Metsing defends Hippo Transport fertilizer deal
KANANELO BOLOETSE
MASERU – Former Deputy Prime Mothetjoa Metsing has broken his silence on a controversial M50 million fertiliser tender that was allegedly handed over to Hippo Transport on a silver platter in 2015. Metsing on Tuesday tersely defended the then administration’s decision to award the tender to Hippo Transport, saying the time to supply fertilizer was running out and farmers stood to lose their livelihoods if government did not intervene quickly.
“The procurement process was taking too long because one of the tenderers was challenging the process in the court and the farmers were waiting for fertilisers so that they could start planting their crops,” he said. “Supplying fertilisers to farmers was urgent and when one of the tenderers went to the courts to challenge the tendering process, government decided to cancel the process, started an exceptional procurement procedure and awarded the tender,” he added.
According to the public procurement regulations of 2007, exceptional procurement procedure could be applied when there is a genuine emergency which is not brought about by the procuring unit or its clients. When following this procedure, the procuring government unit first has to approach the Public Procurement Advisory Department (PPAD) to request a waiver. But the PPDA also has to seek approval from the Minister of Finance before issuing such a waiver.
If exceptional procurement procedure was not used, Metsing further explained, farmers’ lives would be endangered and considerable losses incurred. The majority of Lesotho’s population engages in subsistence farming and nearly a quarter of the population (around 350 000 people) were facing severe acute food insecurity in 2019, while more than 50 percent live below the poverty line. Metsing was speaking on Tuesday at a press conference organised by his Lesotho Congress for Democracy (LCD) party at its head office.

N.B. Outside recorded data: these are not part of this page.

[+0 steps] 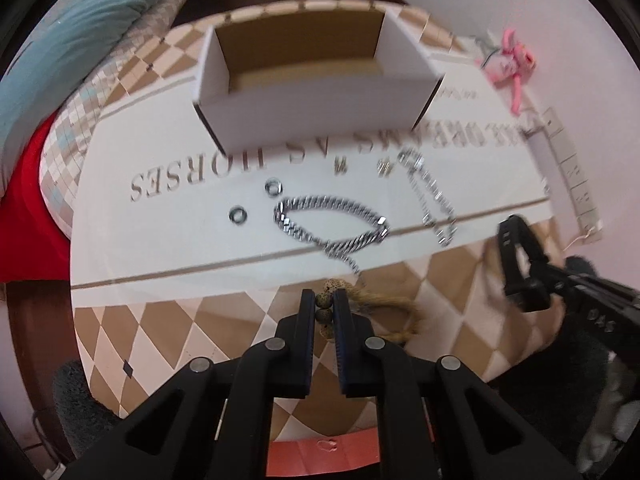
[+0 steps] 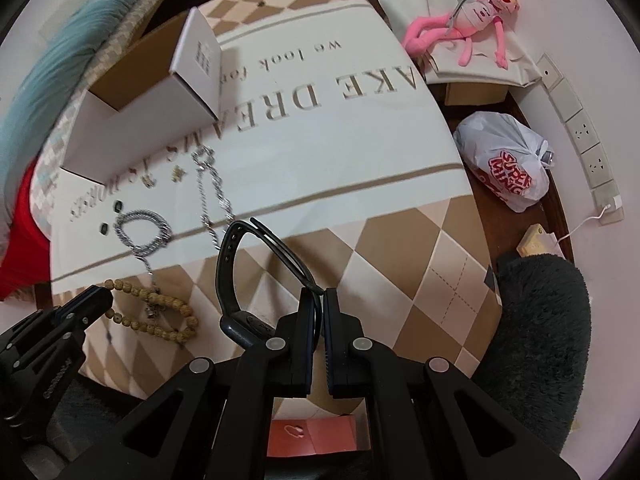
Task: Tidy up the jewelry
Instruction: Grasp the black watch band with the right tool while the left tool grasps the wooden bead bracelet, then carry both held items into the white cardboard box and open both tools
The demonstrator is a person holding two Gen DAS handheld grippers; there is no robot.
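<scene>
In the left wrist view, the left gripper (image 1: 324, 306) pointed down at the table (image 1: 224, 332), which was covered by a cloth with a diamond pattern and printed letters. Its jaws were clamped on the wooden bead bracelet (image 1: 325, 300); two beads sat between the fingers, and the rest of the string trailed to the right, with its far part on the cloth. Beyond it, a thick silver chain bracelet (image 1: 332, 224) lay in a loop on the white band of the cloth. Two small rings (image 1: 273, 187) lay to the left of it, a little apart from each other. A thinner silver chain (image 1: 430, 200) lay to the right. An open cardboard box (image 1: 308, 76) stood further back. The right gripper (image 1: 524, 292) showed at the right edge, with a black watch (image 1: 516, 236) in it.

In the right wrist view, the right gripper (image 2: 321, 300) was closed on the strap of the black watch (image 2: 230, 280), whose body hung to the left of the fingers, above the cloth. The left gripper (image 2: 96, 300) was at the lower left, at the bead bracelet (image 2: 160, 312). The box (image 2: 152, 92) stood at the upper left, near the chains. A pink plush toy (image 2: 468, 28) lay beyond the table.
</scene>
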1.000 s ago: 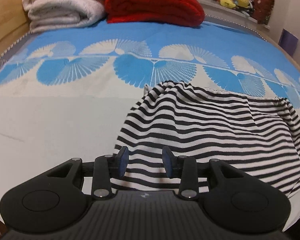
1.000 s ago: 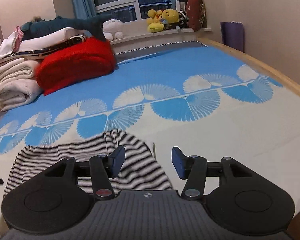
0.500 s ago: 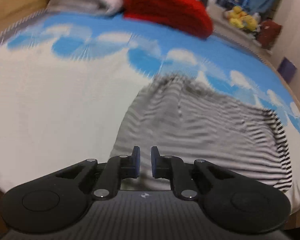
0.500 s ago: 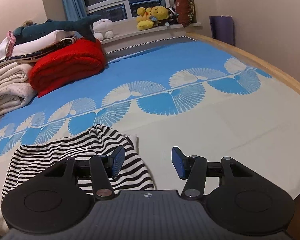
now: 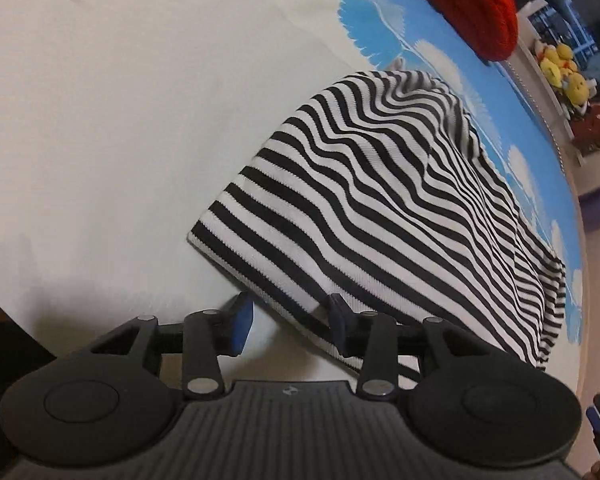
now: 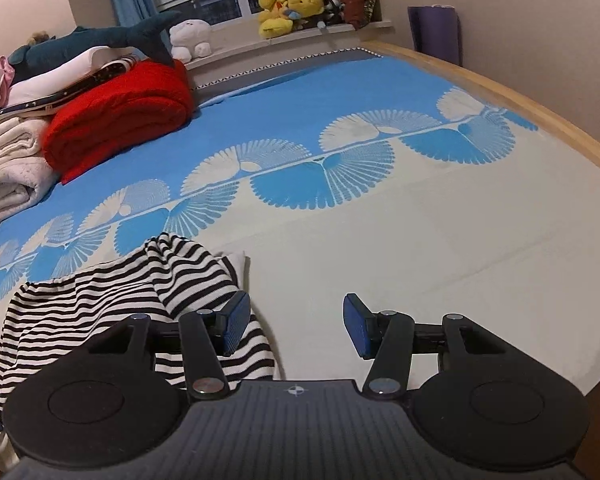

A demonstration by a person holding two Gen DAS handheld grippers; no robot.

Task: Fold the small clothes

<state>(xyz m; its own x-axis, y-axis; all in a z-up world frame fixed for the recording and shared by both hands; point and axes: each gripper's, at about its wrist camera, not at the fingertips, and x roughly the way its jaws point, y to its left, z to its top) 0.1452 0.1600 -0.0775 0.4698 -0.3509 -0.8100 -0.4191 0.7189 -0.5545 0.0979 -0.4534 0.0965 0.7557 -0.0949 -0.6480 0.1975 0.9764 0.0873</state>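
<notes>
A black-and-white striped garment [image 5: 380, 208] lies on the bed, rumpled, with its hem toward me. My left gripper [image 5: 288, 320] is open at the near hem; the hem edge lies between its fingers, and the right finger [image 5: 338, 316] sits under the fabric. In the right wrist view the same garment [image 6: 112, 312] lies at lower left. My right gripper [image 6: 296, 330] is open and empty, its left finger [image 6: 234, 320] over the garment's right edge, its right finger over bare sheet.
The bedsheet [image 6: 380, 240] is cream near me and blue with fan patterns farther off. A red folded blanket [image 6: 116, 120], white towels [image 6: 8, 168] and plush toys [image 6: 288, 10] are at the far side. The wooden bed frame [image 6: 540, 120] runs along the right.
My left gripper closed to a narrow gap half a second ago and has opened again, tilted and dropped close to the garment's hem. My right gripper stayed open and barely moved.
</notes>
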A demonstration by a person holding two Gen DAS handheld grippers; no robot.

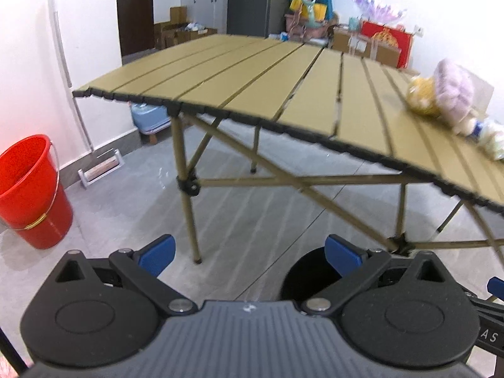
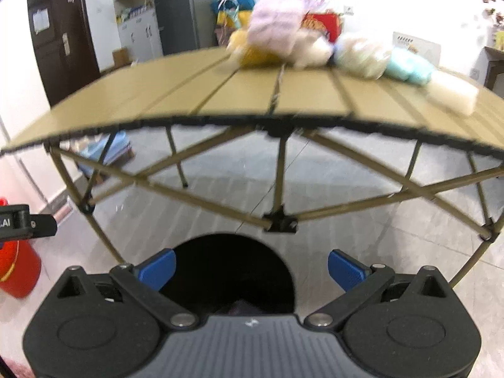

The presser was also for the purpose of expressing solidarity with African-Americans after the killing of George Floyd by police in the United States of America, and to denounce police brutality in Lesotho. At first Metsing was, however, cagey about the fertiliser deal indicating that the matter was sub judice but added he would speak in depth about it when the time is right. In October 2018, the Directorate on Corruption and Economic Offences (DCEO) charged the managing director of Hippo Transport, Isaac Monokoane, with fraud and corruption over the same tender.
Monokoane was remanded out of custody after being granted a M1 000 bail and ordered to surrender M10 000 in surety. He was charged together with his company and the former Principal Secretary (PS) of Agriculture, Makalo Theko. This was about 16 months after the government in which Metsing was deputy prime minister was ousted and replaced by the government of Prime Minister Motsoahae Thabane which promised to clean up corruption. Thabane resigned last month after his government collapsed in parliament, ushering the new government whose new leader Dr Moeketsi Majoro who was Finance Minister in Thabane’s administration.
The Ministry of Agriculture had initially invited bids for the supply of 7 500 tonnes of fertiliser for distribution to farmers at subsidised prices in July 2015. The tender was reportedly closed on August 11 at noon and bids were opened on the same day and six companies had submitted the bids. On August 26, the ministry’s Senior Procurement Officer at the time, Nyatso Maleke, wrote to one of the companies that had submitted bids, Alfa Agro Chem, informing them of their selection as the most favourable tenderer.
Malake also informed the company that it would receive the contract award letter and the contract document within 15 days if no bidder objected to the decision. However, Maleke reportedly wrote to all the bidders two days later telling them that tender had been withdrawn after the ministry encountered an error in the tender process. She also wrote that the ministry had detected an error on the evaluation process. The bidders were later invited to a meeting where they were told that the tender would be cancelled and replaced with a selective tendering process. The tender was subsequently awarded to Hippo Transport.
In its charge sheet, the DCEO stated that the accused shared a common intention to pursue an unlawful purpose together and deliberately gave to the Ministry of Agriculture and Food Security a false representation that the tender documents that were used for the tender of supply of fertilisers were correct and “in order with the intention that the ministry should act upon such representation to its detriment and thereby causing the ministry to so act.”
The DCEO said Pheko abused his position “in the performance of failure to perform an act by assisting Hippo Transport in violation of the Public Procurement Regulations of 2017 as well as Treasury Regulations of 2014 for the purpose of obtaining an undue advantage for Hippo Transport.”